Top of Source material

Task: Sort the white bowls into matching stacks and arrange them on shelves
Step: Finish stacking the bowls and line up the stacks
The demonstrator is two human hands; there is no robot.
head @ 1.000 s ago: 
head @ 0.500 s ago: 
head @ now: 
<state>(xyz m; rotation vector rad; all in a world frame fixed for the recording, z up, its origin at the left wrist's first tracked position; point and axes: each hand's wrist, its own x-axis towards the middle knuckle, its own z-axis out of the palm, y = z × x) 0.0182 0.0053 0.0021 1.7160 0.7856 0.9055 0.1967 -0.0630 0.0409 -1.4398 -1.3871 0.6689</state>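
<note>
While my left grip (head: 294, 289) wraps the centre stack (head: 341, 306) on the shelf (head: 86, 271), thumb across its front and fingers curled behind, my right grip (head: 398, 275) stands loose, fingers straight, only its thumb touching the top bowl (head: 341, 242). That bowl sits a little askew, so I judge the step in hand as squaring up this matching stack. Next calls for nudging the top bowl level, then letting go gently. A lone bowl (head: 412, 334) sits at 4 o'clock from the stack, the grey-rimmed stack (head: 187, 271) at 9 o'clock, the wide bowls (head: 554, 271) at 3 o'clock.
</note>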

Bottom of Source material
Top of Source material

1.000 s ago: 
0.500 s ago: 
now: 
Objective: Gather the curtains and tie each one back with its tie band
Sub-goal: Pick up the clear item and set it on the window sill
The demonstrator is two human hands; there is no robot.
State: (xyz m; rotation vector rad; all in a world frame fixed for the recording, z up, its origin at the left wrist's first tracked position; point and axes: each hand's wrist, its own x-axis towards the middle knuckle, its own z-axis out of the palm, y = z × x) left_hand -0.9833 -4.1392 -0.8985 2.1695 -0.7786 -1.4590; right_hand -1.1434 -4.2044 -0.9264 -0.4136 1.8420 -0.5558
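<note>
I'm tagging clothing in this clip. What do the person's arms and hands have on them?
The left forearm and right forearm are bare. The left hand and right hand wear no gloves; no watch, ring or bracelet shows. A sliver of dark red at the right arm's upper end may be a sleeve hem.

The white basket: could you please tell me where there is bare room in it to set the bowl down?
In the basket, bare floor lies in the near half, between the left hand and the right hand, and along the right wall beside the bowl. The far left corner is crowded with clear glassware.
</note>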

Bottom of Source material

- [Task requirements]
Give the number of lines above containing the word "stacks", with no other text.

- [Answer area]
2